WORK TO COMPLETE:
Return the data word for word. Pictures are to be omitted.

DATASET EXTRACT:
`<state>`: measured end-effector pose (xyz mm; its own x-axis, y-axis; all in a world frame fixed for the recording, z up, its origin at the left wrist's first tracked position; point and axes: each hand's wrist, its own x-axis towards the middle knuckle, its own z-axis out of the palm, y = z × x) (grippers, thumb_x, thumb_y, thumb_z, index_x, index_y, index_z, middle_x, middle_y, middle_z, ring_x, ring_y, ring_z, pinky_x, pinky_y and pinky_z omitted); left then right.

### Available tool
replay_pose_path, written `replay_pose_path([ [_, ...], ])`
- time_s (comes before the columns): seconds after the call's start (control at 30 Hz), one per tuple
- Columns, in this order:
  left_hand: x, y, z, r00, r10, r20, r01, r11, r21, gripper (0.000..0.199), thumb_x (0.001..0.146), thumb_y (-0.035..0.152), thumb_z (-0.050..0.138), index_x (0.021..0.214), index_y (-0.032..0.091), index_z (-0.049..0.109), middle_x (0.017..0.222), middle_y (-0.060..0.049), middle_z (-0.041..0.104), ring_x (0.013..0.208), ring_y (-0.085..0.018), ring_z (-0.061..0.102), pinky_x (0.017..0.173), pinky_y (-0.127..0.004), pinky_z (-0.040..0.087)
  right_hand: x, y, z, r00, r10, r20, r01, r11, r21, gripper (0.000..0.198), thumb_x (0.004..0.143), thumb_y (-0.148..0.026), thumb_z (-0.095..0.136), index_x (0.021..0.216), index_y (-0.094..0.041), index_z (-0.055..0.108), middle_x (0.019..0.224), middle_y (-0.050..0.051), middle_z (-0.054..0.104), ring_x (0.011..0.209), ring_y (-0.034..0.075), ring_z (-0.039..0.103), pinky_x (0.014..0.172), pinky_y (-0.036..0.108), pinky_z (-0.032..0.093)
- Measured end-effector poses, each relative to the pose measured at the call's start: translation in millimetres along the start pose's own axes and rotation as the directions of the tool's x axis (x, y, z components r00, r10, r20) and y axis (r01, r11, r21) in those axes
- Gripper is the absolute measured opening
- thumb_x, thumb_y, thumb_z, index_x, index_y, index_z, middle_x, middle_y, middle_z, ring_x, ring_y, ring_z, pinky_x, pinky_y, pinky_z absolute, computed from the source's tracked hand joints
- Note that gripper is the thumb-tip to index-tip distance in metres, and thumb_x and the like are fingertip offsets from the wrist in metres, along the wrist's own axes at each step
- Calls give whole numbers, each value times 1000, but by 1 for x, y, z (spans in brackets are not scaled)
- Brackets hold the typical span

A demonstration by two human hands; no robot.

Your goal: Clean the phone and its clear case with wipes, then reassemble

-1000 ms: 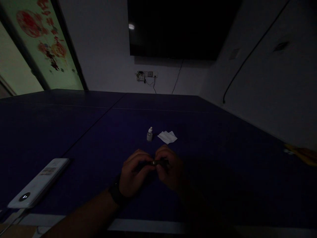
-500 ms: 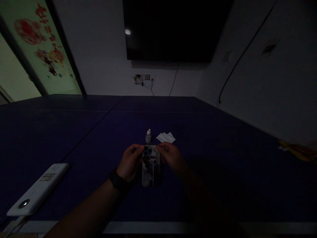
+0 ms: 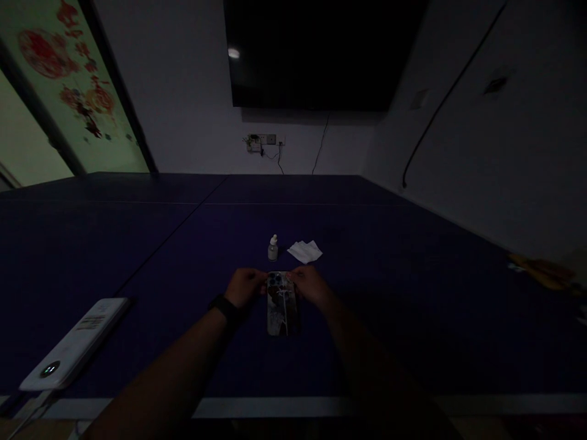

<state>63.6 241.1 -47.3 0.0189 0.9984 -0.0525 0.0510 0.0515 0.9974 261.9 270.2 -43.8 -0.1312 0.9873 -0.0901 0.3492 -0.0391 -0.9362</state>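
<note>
A phone (image 3: 280,308) with a dark, marble-patterned back faces up at the table's near middle, its camera lenses at the far end. My left hand (image 3: 244,287), below a black wristband, pinches its upper left corner. The upper right corner is between the fingers of my right hand (image 3: 310,284). Just beyond the phone stands a small dropper bottle (image 3: 273,250) with a white top. White tissue-like sheets (image 3: 305,251) lie fanned out to the right of the bottle. Dim light hides most finger detail.
On the left lies a white power bank (image 3: 76,345) with a lit display and a cable. The blue table (image 3: 389,293) has a white front edge. Yellow cloth-like things (image 3: 543,273) lie at far right. A dark television (image 3: 321,55) hangs on the back wall.
The phone has been lowered and now looks smaller and flatter, nearer the tabletop. Both hands moved with it and keep hold of its top corners. The view has shifted slightly.
</note>
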Motion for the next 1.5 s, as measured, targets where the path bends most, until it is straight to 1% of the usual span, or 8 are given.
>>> replay_pose_path([
  [0.23, -7, 5, -3, 995, 90, 38, -97, 949, 301, 24, 79, 38, 66, 71, 18, 76, 61, -4, 70, 57, -17, 58, 55, -25, 38, 1, 4, 0, 999, 35, 5, -34, 995, -99, 26, 84, -37, 79, 68, -19, 70, 54, 2, 67, 44, 16, 60, 43, 26, 48],
  [0.43, -13, 14, 2, 980, 184, 72, -195, 848, 492, 25, 85, 34, 60, 80, 19, 80, 85, -11, 77, 79, -23, 67, 69, -29, 43, 2, 5, 0, 1000, 13, -14, -15, 990, -140, 30, 80, -43, 85, 67, -20, 70, 55, 1, 67, 47, 15, 63, 43, 24, 50],
  [0.7, -18, 16, 9, 971, 195, 140, -238, 708, 664, 35, 92, 27, 47, 71, 17, 73, 75, -9, 71, 70, -19, 62, 69, -30, 42, 5, 9, 4, 994, -48, -103, 17, 959, -283, 21, 76, -36, 87, 74, -20, 74, 62, 2, 72, 55, 16, 68, 52, 24, 49],
  [0.83, -17, 18, 5, 963, 237, 132, -258, 650, 715, 34, 93, 27, 45, 86, 15, 76, 92, -14, 74, 90, -25, 66, 84, -35, 47, 9, 8, -13, 966, -144, -213, 54, 924, -379, 15, 86, -36, 76, 83, -22, 76, 84, 5, 79, 78, 20, 74, 67, 26, 51],
  [0.97, -8, 14, -9, 951, 291, 101, -269, 624, 734, 38, 95, 29, 44, 108, 15, 78, 107, -15, 75, 102, -26, 68, 94, -37, 49, 17, 10, -44, 911, -191, -365, 4, 890, -456, 24, 97, -32, 55, 102, -22, 76, 103, 10, 79, 96, 24, 74, 80, 30, 52],
  [1.07, -1, 9, -17, 951, 304, 58, -251, 649, 719, 39, 95, 30, 45, 111, 16, 78, 111, -14, 75, 105, -25, 69, 97, -37, 50, 25, 14, -59, 878, -221, -425, -30, 860, -509, 35, 96, -25, 50, 122, -17, 72, 122, 16, 74, 114, 27, 68, 95, 35, 48],
  [1.17, 3, 6, -18, 948, 313, 47, -253, 659, 709, 40, 96, 31, 44, 111, 16, 78, 112, -13, 76, 105, -24, 70, 97, -36, 51, 33, 18, -59, 880, -232, -414, -43, 830, -557, 43, 96, -25, 52, 137, -16, 64, 140, 17, 64, 130, 30, 56, 108, 42, 40],
  [1.5, -9, 16, -4, 943, 330, 51, -268, 655, 707, 34, 94, 30, 48, 106, 18, 78, 109, -12, 76, 104, -24, 69, 97, -36, 50, 42, 32, -43, 889, -162, -429, -120, 819, -560, 37, 93, -42, 65, 120, -19, 75, 128, 21, 66, 131, 42, 47, 106, 56, 31],
])
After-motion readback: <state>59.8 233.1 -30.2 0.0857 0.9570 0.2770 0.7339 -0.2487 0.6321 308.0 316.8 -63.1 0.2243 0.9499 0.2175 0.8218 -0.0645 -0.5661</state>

RESPONSE TO THE EXERCISE:
`<state>`: measured end-effector pose (xyz mm; its own x-axis, y-axis; all in a world frame fixed for the recording, z up, its origin at the left wrist's first tracked position; point and axes: each hand's wrist, its own x-axis towards the middle knuckle, its own z-axis out of the palm, y = z × x) (grippers, thumb_x, thumb_y, thumb_z, index_x, index_y, index_z, middle_x, middle_y, middle_z, ring_x, ring_y, ring_z, pinky_x, pinky_y and pinky_z omitted); left then right.

### Available tool
replay_pose_path, written `replay_pose_path([ [_, ...], ])`
- time_s (comes before the columns): seconds after the call's start (control at 30 Hz), one per tuple
- Columns, in this order:
  left_hand: x, y, z, r00, r10, r20, r01, r11, r21, gripper (0.000..0.199), thumb_x (0.001..0.146), thumb_y (-0.035..0.152), thumb_z (-0.050..0.138), index_x (0.021..0.214), index_y (-0.032..0.091), index_z (-0.049..0.109), middle_x (0.017..0.222), middle_y (-0.060..0.049), middle_z (-0.041..0.104), ring_x (0.013..0.208), ring_y (-0.085..0.018), ring_z (-0.061..0.102), pinky_x (0.017..0.173), pinky_y (-0.127..0.004), pinky_z (-0.040..0.087)
  right_hand: x, y, z, r00, r10, r20, r01, r11, r21, gripper (0.000..0.198), thumb_x (0.004..0.143), thumb_y (-0.148..0.026), thumb_z (-0.095..0.136), index_x (0.021..0.216), index_y (-0.094..0.041), index_z (-0.055..0.108), middle_x (0.019..0.224), middle_y (-0.050..0.051), middle_z (-0.054..0.104), ring_x (0.011..0.209), ring_y (-0.034..0.075), ring_z (-0.039..0.103), pinky_x (0.014..0.172), pinky_y (-0.036..0.108), pinky_z (-0.032..0.093)
- Measured end-effector poses, each relative to the pose measured at the call's start: translation in millimetres along the start pose's own axes and rotation as the directions of the tool's x axis (x, y, z components r00, r10, r20) and y axis (r01, r11, r21) in those axes
- Gripper is the absolute measured opening
- thumb_x, thumb_y, thumb_z, index_x, index_y, index_z, middle_x, middle_y, middle_z, ring_x, ring_y, ring_z, pinky_x, pinky_y, pinky_z absolute, computed from the source's tracked hand joints
- Note that gripper is the thumb-tip to index-tip distance in metres, and thumb_x and the like are fingertip offsets from the wrist in metres, along the wrist's own axes at each step
- Calls give whole numbers, each value times 1000, but by 1 for x, y, z (spans in brackets are not scaled)
- Brackets hold the typical span

A demonstration by two human hands; no robot.

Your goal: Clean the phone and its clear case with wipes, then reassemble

-1000 ms: 
-500 ms: 
+0 ms: 

<state>63.6 241.1 -47.3 0.0189 0.9984 -0.0525 0.0510 0.0515 0.9974 261.9 270.2 -43.8 -0.1312 0.9873 -0.0901 0.3492 -0.0391 -0.9362</state>
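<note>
A phone (image 3: 280,308) with a dark, marble-patterned back faces up at the table's near middle, its camera lenses at the far end. My left hand (image 3: 244,287), below a black wristband, pinches its upper left corner. The upper right corner is between the fingers of my right hand (image 3: 310,284). Just beyond the phone stands a small dropper bottle (image 3: 273,250) with a white top. White tissue-like sheets (image 3: 305,251) lie fanned out to the right of the bottle. Dim light hides most finger detail.
On the left lies a white power bank (image 3: 76,345) with a lit display and a cable. The blue table (image 3: 389,293) has a white front edge. Yellow cloth-like things (image 3: 543,273) lie at far right. A dark television (image 3: 321,55) hangs on the back wall.
The phone has been lowered and now looks smaller and flatter, nearer the tabletop. Both hands moved with it and keep hold of its top corners. The view has shifted slightly.
</note>
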Motion for the next 1.5 s, as measured, targets where the path bends most, until it is straight to 1% of the usual span, or 8 are given.
>>> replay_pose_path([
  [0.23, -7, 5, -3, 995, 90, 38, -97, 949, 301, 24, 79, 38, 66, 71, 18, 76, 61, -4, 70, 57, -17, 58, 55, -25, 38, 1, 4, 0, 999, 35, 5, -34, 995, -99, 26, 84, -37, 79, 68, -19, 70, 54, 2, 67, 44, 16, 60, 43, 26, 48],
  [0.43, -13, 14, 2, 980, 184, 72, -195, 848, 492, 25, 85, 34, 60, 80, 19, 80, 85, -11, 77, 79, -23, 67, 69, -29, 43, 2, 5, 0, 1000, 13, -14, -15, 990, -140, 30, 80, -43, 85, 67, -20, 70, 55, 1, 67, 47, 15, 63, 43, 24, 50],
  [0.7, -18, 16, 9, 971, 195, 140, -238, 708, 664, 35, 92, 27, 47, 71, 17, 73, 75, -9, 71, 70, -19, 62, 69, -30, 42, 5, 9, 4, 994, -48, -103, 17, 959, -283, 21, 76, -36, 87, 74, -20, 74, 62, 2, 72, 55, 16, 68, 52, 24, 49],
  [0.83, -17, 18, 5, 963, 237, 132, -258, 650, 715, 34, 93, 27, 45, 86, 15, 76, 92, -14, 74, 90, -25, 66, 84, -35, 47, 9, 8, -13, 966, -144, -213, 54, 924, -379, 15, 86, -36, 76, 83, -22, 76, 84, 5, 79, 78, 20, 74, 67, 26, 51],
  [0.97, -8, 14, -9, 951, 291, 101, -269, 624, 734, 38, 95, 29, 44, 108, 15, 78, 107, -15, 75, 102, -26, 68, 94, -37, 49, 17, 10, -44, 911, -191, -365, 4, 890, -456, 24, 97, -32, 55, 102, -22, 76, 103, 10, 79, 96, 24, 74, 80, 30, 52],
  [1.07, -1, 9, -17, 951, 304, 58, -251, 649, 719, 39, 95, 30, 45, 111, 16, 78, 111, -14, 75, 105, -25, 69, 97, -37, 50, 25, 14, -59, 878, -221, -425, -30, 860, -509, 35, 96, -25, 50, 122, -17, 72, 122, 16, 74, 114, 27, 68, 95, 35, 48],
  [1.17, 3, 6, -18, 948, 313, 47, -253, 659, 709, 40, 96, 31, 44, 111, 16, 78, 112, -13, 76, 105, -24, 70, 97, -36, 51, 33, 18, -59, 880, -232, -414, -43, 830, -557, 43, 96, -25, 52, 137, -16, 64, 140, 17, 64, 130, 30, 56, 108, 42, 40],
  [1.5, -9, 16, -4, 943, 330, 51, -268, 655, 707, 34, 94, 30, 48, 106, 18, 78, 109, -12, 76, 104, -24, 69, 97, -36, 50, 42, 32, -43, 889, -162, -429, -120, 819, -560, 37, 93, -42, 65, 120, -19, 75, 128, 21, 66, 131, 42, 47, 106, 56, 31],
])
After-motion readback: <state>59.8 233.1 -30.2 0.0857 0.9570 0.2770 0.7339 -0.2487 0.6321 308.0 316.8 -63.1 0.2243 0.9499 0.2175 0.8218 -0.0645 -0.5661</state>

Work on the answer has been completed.